Steakhouse Mustard Vinaigrette
- 1 tablespoon coarse Dijon mustard
- 2 tablespoons wine vinegar
- 1/4 teaspoon Worcestershire sauce
- 1/2 teaspoon honey
- 1/3 cup olive oil
Whisk ingredients. Season with salt and pepper and adjust ingredients to taste (usually more Dijon and vinegar for me).
Looking for a healthier alternative to traditional french fries? Look no further. Sweet potatoes are surprisingly rich in nutrients that serve as anti-inflammatory agents, blood sugar regulating agents, as well as antioxidants.

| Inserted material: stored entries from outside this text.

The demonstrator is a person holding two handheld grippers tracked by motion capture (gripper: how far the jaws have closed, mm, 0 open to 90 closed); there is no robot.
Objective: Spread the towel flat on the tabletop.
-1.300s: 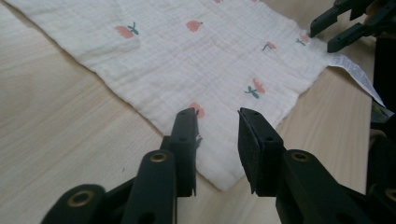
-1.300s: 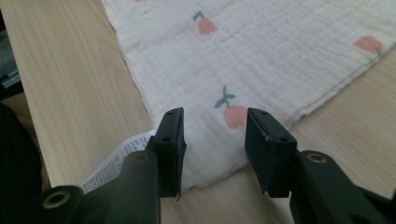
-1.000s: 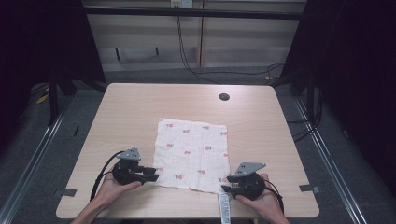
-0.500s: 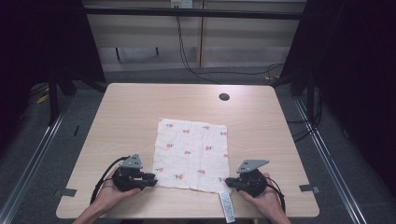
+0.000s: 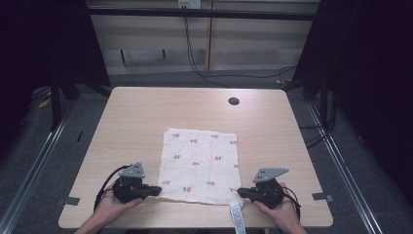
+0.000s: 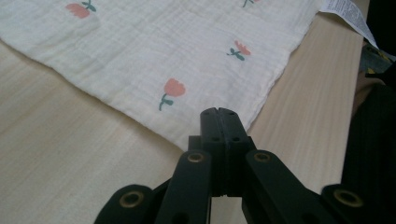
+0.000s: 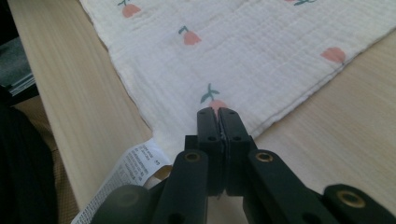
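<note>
Both grippers have slid in to the muslin cloth [image 5: 200, 165] spread flat on the bench [image 5: 136, 117], and the left gripper [image 5: 155, 191] and right gripper [image 5: 241, 193] have just clamped shut on its two near corners.

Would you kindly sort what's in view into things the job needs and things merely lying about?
In the job:
- cloth, flat on the table
- left tool, shut on the cloth's near corner
- right tool, shut on the other near corner

Lying about:
- floor cables
</note>
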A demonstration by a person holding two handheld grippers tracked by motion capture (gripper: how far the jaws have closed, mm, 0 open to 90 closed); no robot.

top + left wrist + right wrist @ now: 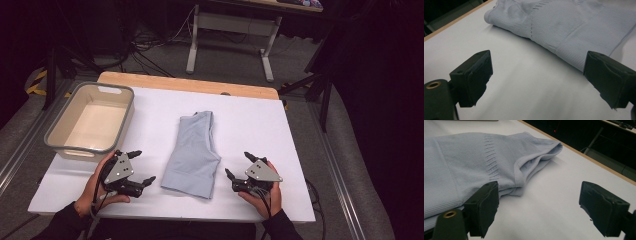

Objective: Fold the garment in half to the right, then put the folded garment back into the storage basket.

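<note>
A light blue ribbed garment (194, 152) lies folded lengthwise in the middle of the white table (250, 125). My left gripper (142, 166) rests on the table just left of its near end, open, nothing between the jaws. My right gripper (239, 165) sits just right of the garment, open too and holding nothing. In the left gripper view the garment (564, 27) lies beyond my gripper (539, 77), its hem band close to the right jaw. In the right gripper view the garment (474, 160) spreads to the left, its folded edge beside the left jaw of my gripper (539, 205).
A grey-rimmed beige tub (90, 121) stands at the table's far left, nothing visible in it. The table's wooden far edge (190, 84) shows behind the white top. Beyond it are a white desk frame (230, 30) and cables on the floor.
</note>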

So swap out your greasy white potato fries for these yummy orange tubers, courtesy of foodnetwork.com and Paula Deen.
- Olive Oil, for tossing
- 5 sweet potatoes, peeled and sliced into 1/4-inch long slices, then 1/4-wide inch strips, using a crinkle cut knife
- 1 tablespoon House Seasoning (recipe follows)
- 1/2 teaspoon paprika
- 1 cup salt
- 1/4 cup black pepper
- 1/4 cup garlic powder
Preheat oven to 450 degrees F.
Line a sheet tray with parchment. In a large bowl toss sweet potatoes with just enough oil to coat. Sprinkle with House Seasoning and paprika. Spread sweet potatoes in single layer on prepared baking sheet, being sure not to overcrowd. Bake until sweet potatoes are tender and golden brown, turning occasionally, about 20 minutes. Let cool 5 to 10 minutes before serving.
Bonus Dessert: Berry Salad
This ones an easy one, and a serious crowd pleaser in my experience. I've been eating and making this one since I was a kid, and have brought it to countless cookouts, always returning home with an empty bowl.
2 pints strawberries, sliced
1 pint raspberries
1 pint blueberries
1 pint blackberries
1 bag frozen raspberries, thawed
Truvia sweetener, to taste
In a large bowl combine all the fresh berries. In the bowl of a food processor, pulse the frozen raspberries until they reach a sauce-like consistency. Pour through a strainer to remove all seeds. Add Truvia (or another stevia-like sugar substitute) to sweeten to your taste. Toss berries with sauce and serve.